- WHAT IS EXPECTED: With the pictures removed, the data below must be transcribed in full and exactly.

>>>>>

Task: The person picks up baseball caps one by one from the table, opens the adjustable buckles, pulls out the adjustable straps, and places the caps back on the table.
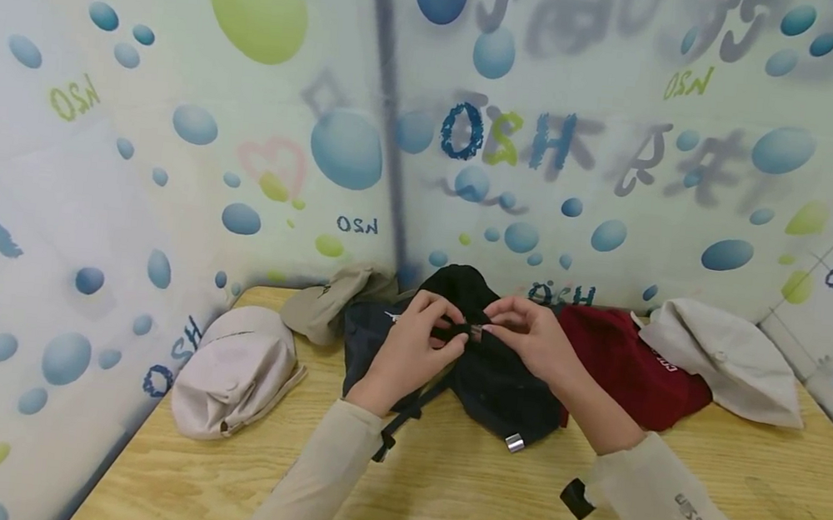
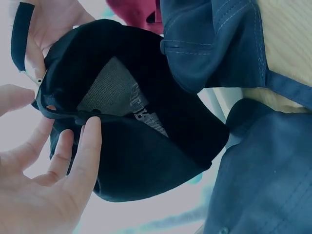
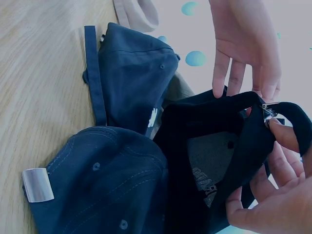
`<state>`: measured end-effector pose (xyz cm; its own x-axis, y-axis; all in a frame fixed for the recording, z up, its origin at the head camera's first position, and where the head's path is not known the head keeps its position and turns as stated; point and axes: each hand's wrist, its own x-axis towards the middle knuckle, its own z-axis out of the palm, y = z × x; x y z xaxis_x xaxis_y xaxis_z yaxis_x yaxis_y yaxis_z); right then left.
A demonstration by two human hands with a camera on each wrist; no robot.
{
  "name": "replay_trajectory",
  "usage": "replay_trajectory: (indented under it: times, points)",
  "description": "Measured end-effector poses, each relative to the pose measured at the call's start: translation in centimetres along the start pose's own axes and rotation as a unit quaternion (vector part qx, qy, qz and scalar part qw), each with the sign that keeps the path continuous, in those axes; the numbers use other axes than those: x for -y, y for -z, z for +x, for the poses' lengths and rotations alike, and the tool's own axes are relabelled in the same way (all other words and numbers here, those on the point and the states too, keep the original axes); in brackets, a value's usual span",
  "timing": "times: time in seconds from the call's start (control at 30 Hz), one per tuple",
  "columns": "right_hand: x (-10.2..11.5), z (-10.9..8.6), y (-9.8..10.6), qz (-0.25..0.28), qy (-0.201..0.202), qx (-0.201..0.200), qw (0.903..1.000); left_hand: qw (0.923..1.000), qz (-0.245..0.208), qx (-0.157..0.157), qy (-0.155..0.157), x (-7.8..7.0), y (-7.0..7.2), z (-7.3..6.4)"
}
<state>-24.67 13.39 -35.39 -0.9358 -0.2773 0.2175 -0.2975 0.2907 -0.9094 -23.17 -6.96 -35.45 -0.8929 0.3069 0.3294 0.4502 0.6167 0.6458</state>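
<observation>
Left grip (image 1: 411, 347) and right grip (image 1: 538, 343) both pinch the back strap (image 3: 303, 124) of a black cap (image 1: 460, 281), held at frame centre. Just below: a navy cap (image 1: 508, 399). Centre right: a red cap (image 1: 602, 370), resting on the tabletop (image 1: 475, 513).

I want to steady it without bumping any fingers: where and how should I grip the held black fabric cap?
Probably pinch the raised far part of the black fabric cap, from above or the far side. That part rises beyond the left hand and right hand, which are busy at the nearer edge, around the narrow black strap and small metal buckle.
</observation>
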Motion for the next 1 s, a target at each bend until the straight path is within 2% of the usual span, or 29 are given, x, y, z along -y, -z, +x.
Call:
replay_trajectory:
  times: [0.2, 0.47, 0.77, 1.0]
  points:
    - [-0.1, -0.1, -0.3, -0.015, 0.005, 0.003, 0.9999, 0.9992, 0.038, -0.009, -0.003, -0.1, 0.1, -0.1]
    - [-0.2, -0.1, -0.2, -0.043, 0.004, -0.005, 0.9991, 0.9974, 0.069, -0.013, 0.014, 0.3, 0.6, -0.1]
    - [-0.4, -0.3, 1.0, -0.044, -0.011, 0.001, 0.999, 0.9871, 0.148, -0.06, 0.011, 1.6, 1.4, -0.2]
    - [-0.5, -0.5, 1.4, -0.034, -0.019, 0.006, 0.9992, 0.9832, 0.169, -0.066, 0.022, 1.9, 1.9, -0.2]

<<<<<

- THE COMPLETED TASK:
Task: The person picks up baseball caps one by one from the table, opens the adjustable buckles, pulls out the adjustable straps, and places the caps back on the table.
`<state>`: measured end-effector pose (xyz cm; its own x-axis, y-axis; all in a frame fixed for the recording, z up, its origin at the head camera's first position, and where the head's path is not known the head keeps its position and turns as stated; point and axes: each hand's wrist, its own x-axis towards the middle knuckle, its own z-axis out of the palm, y = z × x; x y z xaxis_x xaxis_y xaxis_z yaxis_x yaxis_y yaxis_z); right then left.
A demonstration by two human hands with a camera on each wrist; no robot.
{
  "name": "replay_trajectory",
  "usage": "replay_trajectory: (indented under it: times, points)",
  "description": "Measured end-effector poses, each relative to the pose measured at the call's start: translation in centimetres along the start pose's own axes and rotation as a unit quaternion (vector part qx, qy, qz and scalar part qw), each with the sign that keeps the path continuous, in those axes; the numbers use other axes than those: x for -y, y for -z, z for +x, for the poses' lengths and rotations alike, and the tool's own axes are relabelled in the same way (all other words and numbers here, those on the point and the states too, keep the original axes); in brackets, a value's usual span",
  "timing": "times: time in seconds from the call's start (control at 30 Hz), one per tuple",
  "columns": "right_hand: x (-10.2..11.5), z (-10.9..8.6), y (-9.8..10.6), qz (-0.25..0.28), qy (-0.201..0.202), qx (-0.201..0.200), qw (0.903..1.000); left_hand: qw (0.923..1.000), qz (-0.245..0.208), qx (-0.157..0.157), qy (-0.155..0.157), x (-7.8..7.0), y (-7.0..7.2), z (-7.3..6.4)"
}
<state>-24.67 13.39 -35.39 -0.9358 -0.2773 0.2175 -0.2975 0.2907 -0.9094 -23.17 -6.96 -35.45 -0.8929 0.3069 0.3294 0.4502 0.6167 0.6458</state>
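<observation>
Left grip (image 1: 411, 347) and right grip (image 1: 538, 343) both pinch the back strap (image 3: 303, 124) of a black cap (image 1: 460, 281), held at frame centre. Just below: a navy cap (image 1: 508, 399). Centre right: a red cap (image 1: 602, 370), resting on the tabletop (image 1: 475, 513).

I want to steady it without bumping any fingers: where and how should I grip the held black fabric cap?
Probably pinch the raised far part of the black fabric cap, from above or the far side. That part rises beyond the left hand and right hand, which are busy at the nearer edge, around the narrow black strap and small metal buckle.
</observation>
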Motion for the next 1 s, a target at each bend until the straight path is within 2% of the usual span, or 29 are given, x, y, z along -y, -z, +x.
Call:
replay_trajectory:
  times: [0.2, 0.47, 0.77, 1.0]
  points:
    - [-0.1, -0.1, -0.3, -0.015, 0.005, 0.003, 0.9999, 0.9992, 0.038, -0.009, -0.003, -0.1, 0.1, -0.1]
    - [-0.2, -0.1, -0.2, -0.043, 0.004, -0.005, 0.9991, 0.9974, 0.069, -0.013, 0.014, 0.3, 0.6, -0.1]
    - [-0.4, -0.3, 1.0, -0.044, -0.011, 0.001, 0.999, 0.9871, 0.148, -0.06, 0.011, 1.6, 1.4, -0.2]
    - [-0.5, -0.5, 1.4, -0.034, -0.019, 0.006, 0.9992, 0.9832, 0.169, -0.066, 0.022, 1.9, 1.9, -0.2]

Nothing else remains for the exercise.